I was honoured to be invited to Wayne State University in Detroit last week to give the final presentation for 2014 in their public series ,Water@Wayne. It was an opportunity to meet members of the multi-disciplinary Urban Watershed Environmental Research Group, as well as graduate students who are all working on this issue from a variety of perspectives. I was struck by how much we can learn from each other. As well it reinforced how beneficial it would be to have a coordinated mechanism for tracking blue-green algae blooms across North America, to document the extent of this problem and to share information about successful interventions.

Water@Wayne lecture Dec.2014

Water@Wayne lecture Dec.2014

Detroit is situated very close to Toledo, Ohio where there was a threat to the city’s drinking water from microcystin, a toxin in blue-green algae, in Lake Erie. The entire city and suburbs of 400,000 people were told not to drink the water coming out of their taps for a couple of days in the summer of 2014. There couldn’t be much more of a red flag than this. These toxic algae blooms are a problem we need to take swifter action to resolve. Apparently some fingers were pointed at Detroit’s contribution to the problem because of the extent of phosphorus and nitrogen making its way to Lake Erie via the Detroit River, from combined sewer overflows that routinely happen in that city. Sounds very familiar to those of us living in Winnipeg and I suspect, in many other North American cities.

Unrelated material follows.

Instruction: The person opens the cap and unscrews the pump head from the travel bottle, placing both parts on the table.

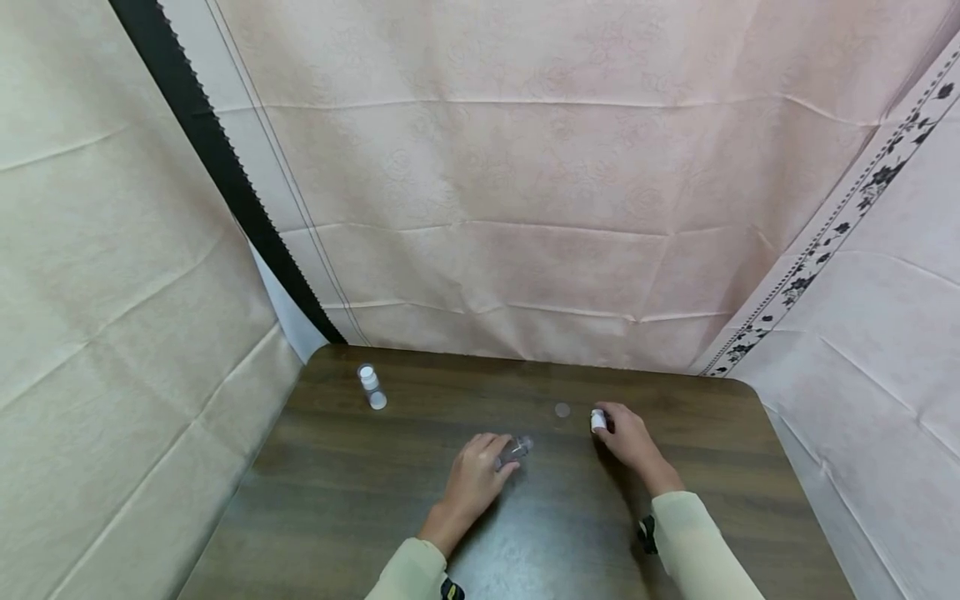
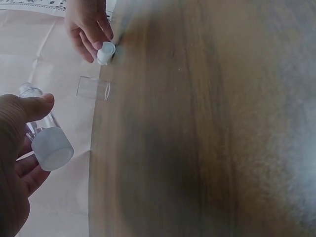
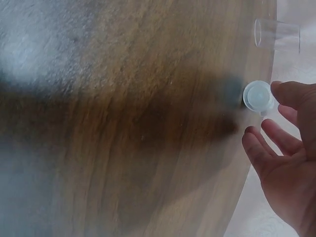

Carol Miller and Shawn McElmurray of the Civil and Environmental Engineering Dept. of Wayne State University were both part of the Great Lakes Science Advisory Board, Taking Action on Lake Erie Working Group. This group had a major role in producing the recent report of the IJC, A Balanced Diet for Lake Erie, Reducing Phosphorus Loadings and Harmful Algae Blooms. It’s a thorough, easily understandable report with 16 key recommendations for lowering the phosphorus inputs to Lake Erie. Many of the recommendations could be generalized across North America wherever blue-green algae blooms are appearing.

IJC LEEP Report on Lake Erie

IJC LEEP Report on Lake Erie

At the end of my presentation, comments from the audience seemed to confirm my impressions. We already have many effective ways to decrease phosphorus getting into our waters but what is still lacking is the political leadership to implement the measures required, some of which will be painful to implement both from a financial and social perspective. The consequence of the slow action though, will be increasingly polluted lakes that are not safe, swimmable, fishable or drinkable. I won’t stop pushing for the right actions because to put it simply, I love our lakes and I can’t bear to see them deteriorate because of human actions and subsequent inactions. What about you?